If I could turn back time, to when I was with my family and we did things together, to feel that sweetness. To work on a car again or a typewriter with my Dad. To have Mom help me with a sewing pattern. To go to my grandparents farm and learn from Grandma and Papa. Oh the millions of questions I wish I could ask them now! I’d be a far better farmer if I could. If I could turn back time to the figure I had when I was in my 20s, 30s, 40s and even 50s. Yeah, I miss that. I also miss having a shoulder and hip that didn’t hurt. Souvenirs of “incidents” with my horses. But I miss my figure more.
But if I turned back time, then I wouldn’t have my own farm. I would never have had my soulmate horse Cuchulainn, I wouldn’t have Captain right now and we are becoming closer all the time since he’s been on “stall arrest”. I wouldn’t have met some of the fabulous people I’ve met, I wouldn’t have gotten to go to Israel 3 times, I wouldn’t be so blessed to have found where I belong in faith. I wouldn’t have gotten to be involved in the Second Amendment movement and been part of a grassroots group and now writing for The Zelman Partisans. Or what if I got stuck somewhere in between? I might have my farm and my figure and Cuchulainn, but still be married to the WLB and getting knifed in the back for a few more years. Um, OH HELL NO!!
I have no idea what life is going to look like. The Wuhan Flu has pretty much shut down every nation on earth. I wonder what will happen to the little Mom and Pop businesses, having been one for many years. My profession now has me on the front lines of the battle against the virus. Between work, my farm, trying to get Captain healed up, writing, Hebrew school, Beit Knesset on Shabbat and beginning to study horsemanship again it’s a pretty full life.

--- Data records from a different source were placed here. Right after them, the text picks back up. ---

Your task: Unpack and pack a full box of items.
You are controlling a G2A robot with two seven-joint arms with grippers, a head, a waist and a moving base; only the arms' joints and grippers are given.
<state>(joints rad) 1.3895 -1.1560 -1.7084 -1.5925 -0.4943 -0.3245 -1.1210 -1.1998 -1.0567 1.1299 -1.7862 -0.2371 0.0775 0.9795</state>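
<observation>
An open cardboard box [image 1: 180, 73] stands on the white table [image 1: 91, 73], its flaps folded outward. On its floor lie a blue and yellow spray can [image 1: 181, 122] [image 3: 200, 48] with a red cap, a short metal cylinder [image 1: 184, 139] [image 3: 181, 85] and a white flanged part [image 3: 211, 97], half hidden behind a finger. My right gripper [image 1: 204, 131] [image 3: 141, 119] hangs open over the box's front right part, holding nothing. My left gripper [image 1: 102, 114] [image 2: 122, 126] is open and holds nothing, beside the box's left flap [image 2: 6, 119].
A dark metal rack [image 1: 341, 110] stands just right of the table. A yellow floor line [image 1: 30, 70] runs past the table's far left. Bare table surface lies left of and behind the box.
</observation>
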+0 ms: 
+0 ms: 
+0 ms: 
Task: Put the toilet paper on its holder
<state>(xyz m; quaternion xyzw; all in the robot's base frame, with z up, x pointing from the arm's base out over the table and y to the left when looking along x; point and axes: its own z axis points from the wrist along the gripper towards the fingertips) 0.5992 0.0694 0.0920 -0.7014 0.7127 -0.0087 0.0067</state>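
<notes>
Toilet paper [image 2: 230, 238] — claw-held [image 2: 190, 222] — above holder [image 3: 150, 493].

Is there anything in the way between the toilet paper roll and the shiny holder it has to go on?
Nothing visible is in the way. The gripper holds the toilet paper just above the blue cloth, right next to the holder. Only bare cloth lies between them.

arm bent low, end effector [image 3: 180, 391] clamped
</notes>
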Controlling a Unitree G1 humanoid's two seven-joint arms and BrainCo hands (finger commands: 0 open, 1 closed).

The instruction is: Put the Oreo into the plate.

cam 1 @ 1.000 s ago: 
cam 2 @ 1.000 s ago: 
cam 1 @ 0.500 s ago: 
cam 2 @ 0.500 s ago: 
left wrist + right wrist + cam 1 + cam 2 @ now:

I’d like to start sewing and doing leather work again. Heck, I’d like to have a clean house and fixed pasture fences. I’m blessed with a wonderful puppy, my beloved horse, my kitty girl and my darling chickens. I have people and critters that need and love me. But still sometimes I think it would be nice if there were someone special to confide in, to share sorrow and triumph. But then I remind myself, those days are gone. That time has passed, that girl that had that openness and believed in partnership has left the stage. The woman that remains is stronger, harder and hopefully more capable and far less trusting. I believe that G-d has a plan for my life, as he does everyone’s. I believe if I ask him, trust him and do what he puts in front of me I can still live in his will despite mistakes I’ve made along the way, and some sins. G-d loves us, he created this world and he wants us to make a place for him in it, in our lives. We all grow, we all change hopefully. To remain on earth with no growth to show for it would be sad indeed. But still, remembering back, turning back the hands of time to when life was a bit different, when America was a bit more Norman Rockwell, sometimes I think that would be really nice. But what would be the cost? It’s why I think I realize I must live in the here and now, and just from time to time take out those sunlit memories of days and people long gone, relive a bit of memory, because those? Those remain.